Full-featured date and time library

I am wondering if anyone knows of a good time and time library that has properly implemented functions such as:

  • Microsecond resolution
  • Summer time
    • Example: he knows that 2:30 AM was not in the USA on March 8, 2009 for time zones that include daylight saving time.
    • I must be able to specify a time zone, such as "US / Eastern," and it should be smart enough to know if a given timestamp should match EST or EDT.
  • Custom Date Ranges
    • Ability to create specialized business calendars that skip weekends and holidays.
  • Custom time ranges
    • The ability to define business hours so that time requested outside of business hours can be rounded up or down to the next or previous valid hour.
  • Arithmetic
    • To be able to add and subtract integer amounts of all units (years, months, weeks, days, hours, minutes, ...).
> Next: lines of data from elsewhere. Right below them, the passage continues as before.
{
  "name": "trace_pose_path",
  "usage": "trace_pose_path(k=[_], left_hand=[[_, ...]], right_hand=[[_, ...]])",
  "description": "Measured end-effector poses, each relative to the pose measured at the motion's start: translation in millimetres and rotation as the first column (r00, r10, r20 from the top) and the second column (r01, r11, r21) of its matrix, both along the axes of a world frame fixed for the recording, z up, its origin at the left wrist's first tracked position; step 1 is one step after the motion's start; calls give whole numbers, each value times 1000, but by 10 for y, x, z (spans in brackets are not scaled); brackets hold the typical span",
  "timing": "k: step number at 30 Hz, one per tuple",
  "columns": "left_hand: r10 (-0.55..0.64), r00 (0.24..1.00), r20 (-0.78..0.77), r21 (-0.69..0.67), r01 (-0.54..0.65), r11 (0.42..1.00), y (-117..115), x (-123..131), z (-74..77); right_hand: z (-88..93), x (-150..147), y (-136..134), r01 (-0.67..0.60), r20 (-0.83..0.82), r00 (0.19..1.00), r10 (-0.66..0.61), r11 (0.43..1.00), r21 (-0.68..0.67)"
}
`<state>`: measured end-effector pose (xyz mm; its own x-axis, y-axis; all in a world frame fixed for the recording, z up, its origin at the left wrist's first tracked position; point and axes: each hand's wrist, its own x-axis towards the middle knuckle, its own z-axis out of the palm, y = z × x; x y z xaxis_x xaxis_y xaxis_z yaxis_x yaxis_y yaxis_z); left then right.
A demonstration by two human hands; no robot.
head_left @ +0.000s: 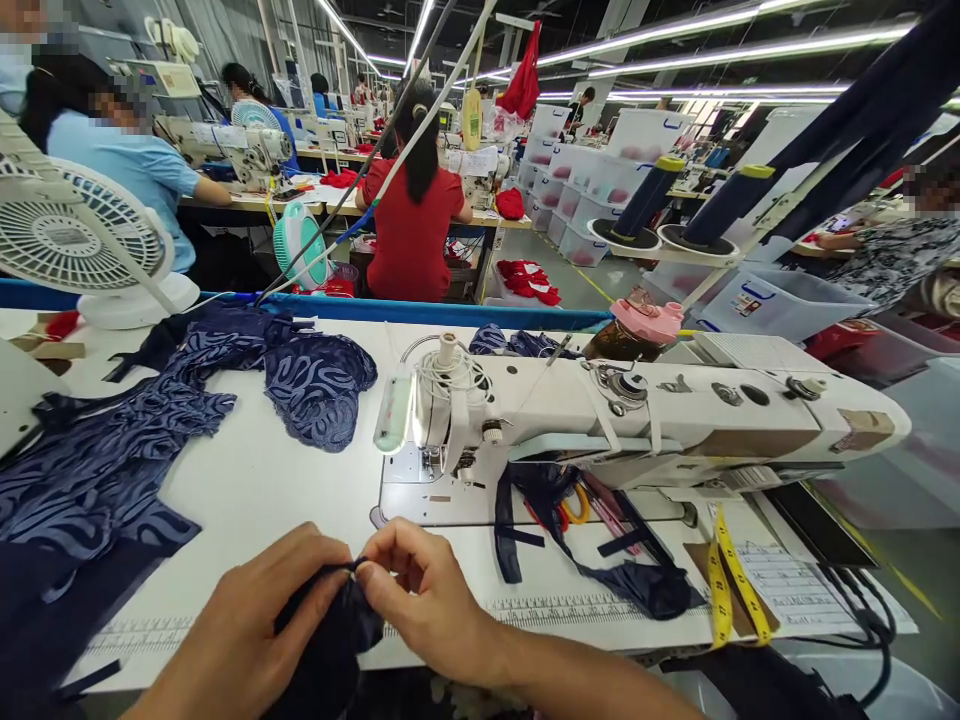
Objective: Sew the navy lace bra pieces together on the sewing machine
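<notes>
My left hand [270, 610] pinches the edge of a dark navy fabric piece [330, 640], which hangs down over the table's front edge. Meeting it at the fingertips, my right hand [427, 600] grips the same edge between thumb and forefinger. Both hands are just in front of a white sewing machine [555, 400], apart from its lit needle area. To the left lies a heap of navy patterned lace fabric [97, 470], with a lace cup-shaped piece [319, 390] beside it. A navy strapped piece [645, 585] rests under the machine's arm, right of my right hand.
Orange-handled scissors [576, 503] lie beneath the machine arm. A yellow tape measure [720, 580] hangs at the right front edge. Navy thread cones [649, 200], a pink-lidded jar [645, 315] and a white fan [75, 230] stand behind. Several people work at machines beyond.
</notes>
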<state>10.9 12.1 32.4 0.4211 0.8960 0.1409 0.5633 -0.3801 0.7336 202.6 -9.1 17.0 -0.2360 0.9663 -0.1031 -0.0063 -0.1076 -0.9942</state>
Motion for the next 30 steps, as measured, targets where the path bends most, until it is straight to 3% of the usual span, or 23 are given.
trace_pose_path(k=[2, 4, 6, 9, 12, 16, 20, 22, 30], left_hand=[[-62, 995, -74, -63, 58, 996, 228, 125, 46], [-77, 991, -113, -127, 63, 990, 500, 339, -35], [-31, 994, -104, -199, 9, 980, 734, 573, -217], [52, 991, -127, -210, -78, 975, 910, 824, -507], [71, 989, -129, -202, -96, 975, 926, 900, -647], [74, 990, -118, -202, -97, 975, 924, 879, -655], [89, 989, -117, -204, -112, 972, 949, 870, -680], [94, 989, -117, -206, -117, 971, 953, 870, -709], [93, 991, -99, -218, -113, 969, 942, 844, -787]], right_hand=[[-68, 51, 113, -4, -18, 1000, 2, 996, -91], [-216, 153, 264, 49, 148, 988, -36, 995, -88], [-384, 281, 420, 110, 443, 888, -123, 992, 54], [-542, 451, 581, 115, 626, 747, -222, 971, 208], [-551, 564, 610, 73, 697, 664, -272, 951, 301], [-521, 695, 528, 2, 741, 575, -346, 907, 422], [-599, 781, 426, -244, 750, 456, -478, 744, 622], [-651, 787, 389, -313, 748, 422, -512, 692, 651], [-687, 775, 356, -325, 771, 406, -491, 711, 623]])
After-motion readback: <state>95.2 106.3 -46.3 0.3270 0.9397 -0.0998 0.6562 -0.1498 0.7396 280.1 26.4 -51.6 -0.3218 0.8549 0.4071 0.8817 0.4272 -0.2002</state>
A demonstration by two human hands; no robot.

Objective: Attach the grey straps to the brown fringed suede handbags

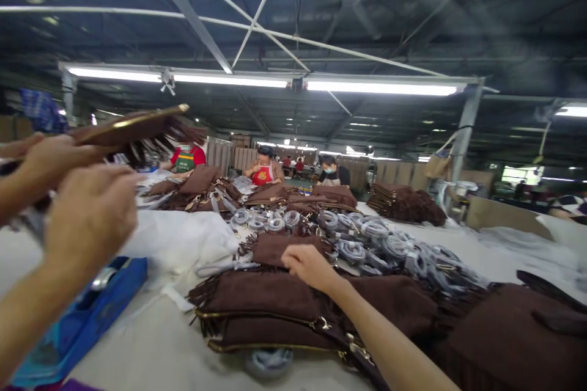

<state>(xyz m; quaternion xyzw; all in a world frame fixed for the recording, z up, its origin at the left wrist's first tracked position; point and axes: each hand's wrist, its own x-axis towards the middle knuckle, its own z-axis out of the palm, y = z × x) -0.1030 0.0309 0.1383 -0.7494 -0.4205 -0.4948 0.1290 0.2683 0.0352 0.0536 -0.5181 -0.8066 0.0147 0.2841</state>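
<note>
My left hand (92, 214), blurred, is raised at the left with its fingers curled in; whether anything is in them is hidden. Just beyond it, another person's hand (41, 165) comes in from the left edge, holding up a brown fringed bag (132, 128) with a gold zipper. My right hand (309, 263) is over the middle of the table, fingers bent and closed above brown bags; what they pinch, if anything, I cannot make out. Beneath it lie stacked brown fringed bags (261, 293) with gold zippers and clasps. Behind those is a smaller brown piece (270, 248).
Many coiled straps in clear wrap (376, 229) lie across the table. A blue tray (123, 293) with a tape roll (103, 278) stands at lower left beside white wrapping (183, 235). More brown bags (518, 336) fill the right. Several co-workers sit across the table.
</note>
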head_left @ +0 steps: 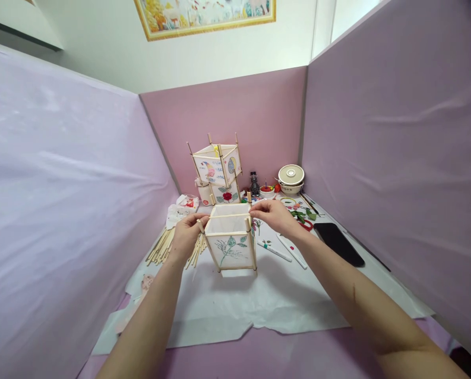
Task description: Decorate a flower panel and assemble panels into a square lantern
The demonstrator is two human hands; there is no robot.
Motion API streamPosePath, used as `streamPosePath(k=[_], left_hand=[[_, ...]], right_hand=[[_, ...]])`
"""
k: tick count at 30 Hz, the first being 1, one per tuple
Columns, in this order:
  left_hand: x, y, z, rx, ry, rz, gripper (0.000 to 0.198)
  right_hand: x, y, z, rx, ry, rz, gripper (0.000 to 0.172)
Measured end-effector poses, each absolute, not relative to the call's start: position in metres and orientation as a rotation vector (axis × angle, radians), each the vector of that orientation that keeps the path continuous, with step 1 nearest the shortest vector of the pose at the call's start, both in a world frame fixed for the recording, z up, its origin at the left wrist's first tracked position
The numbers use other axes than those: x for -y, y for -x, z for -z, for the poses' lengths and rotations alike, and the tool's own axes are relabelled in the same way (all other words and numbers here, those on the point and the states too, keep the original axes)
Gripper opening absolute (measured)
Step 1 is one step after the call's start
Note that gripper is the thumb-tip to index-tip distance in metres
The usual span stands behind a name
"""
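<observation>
A square paper lantern (230, 251) with a wooden stick frame stands upright on the paper-covered table, its open top towards me. Green leaves and stems are drawn on its front panel. Across the top lies a thin wooden stick (230, 216). My left hand (188, 231) pinches its left end beside the lantern's left edge. At the opposite edge my right hand (275, 215) pinches the right end, fingertips close to the frame. Whether the stick rests on the frame I cannot tell.
Behind stands a taller painted lantern (217, 168). Wooden sticks (162, 246) lie at left. White markers (291, 251), red-handled scissors (307, 225) and a black phone (338, 243) lie at right. A lidded bowl (291, 179) sits in the back corner. Panels (227, 116) enclose the table.
</observation>
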State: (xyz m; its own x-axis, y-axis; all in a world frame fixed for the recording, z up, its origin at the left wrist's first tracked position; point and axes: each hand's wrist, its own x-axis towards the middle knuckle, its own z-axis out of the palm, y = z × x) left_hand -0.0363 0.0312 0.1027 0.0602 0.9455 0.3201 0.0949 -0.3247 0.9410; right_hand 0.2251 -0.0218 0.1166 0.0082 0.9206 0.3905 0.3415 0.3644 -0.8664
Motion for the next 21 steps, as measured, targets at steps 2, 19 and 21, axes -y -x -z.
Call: streamPosePath(k=[2,19,21], left_hand=[[-0.031,0.035,-0.102,-1.07,-1.544,-1.373,0.029],[0.013,0.052,-0.145,-1.18,-1.696,-0.862,0.017],[0.013,0.053,-0.147,-1.212,-1.732,-0.825,0.015]], right_hand=[[0.022,-0.224,-0.116,1.55,1.167,-0.68,0.015],[0.04,-0.238,-0.125,1.587,1.217,-1.01,0.013],[0.042,-0.238,-0.127,1.596,1.249,-1.003,0.013]])
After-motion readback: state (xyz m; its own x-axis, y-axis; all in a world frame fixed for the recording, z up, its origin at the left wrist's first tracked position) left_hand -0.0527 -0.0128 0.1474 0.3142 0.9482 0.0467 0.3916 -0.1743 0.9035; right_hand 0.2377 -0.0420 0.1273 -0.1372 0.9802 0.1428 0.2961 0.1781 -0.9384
Please note that adding something like 0.5 days is not defined, because it can mean 12 hours, or it can mean half the length of the day (which is not 24 hours when changing the daily savings).
  • Natural Boundary Orientation
    • Given the timestamp, I would like to be able to do things like rounding to the next decade, year, month, week, ..., quarter hour, hour, etc.

I am currently using Python, although I am happy to have a solution in another language, such as perl, C or C ++.

I found that the Python built-in libraries are not having enough difficulty with their daylight logic, and there is no explicit way (for me) to set things up like user time ranges.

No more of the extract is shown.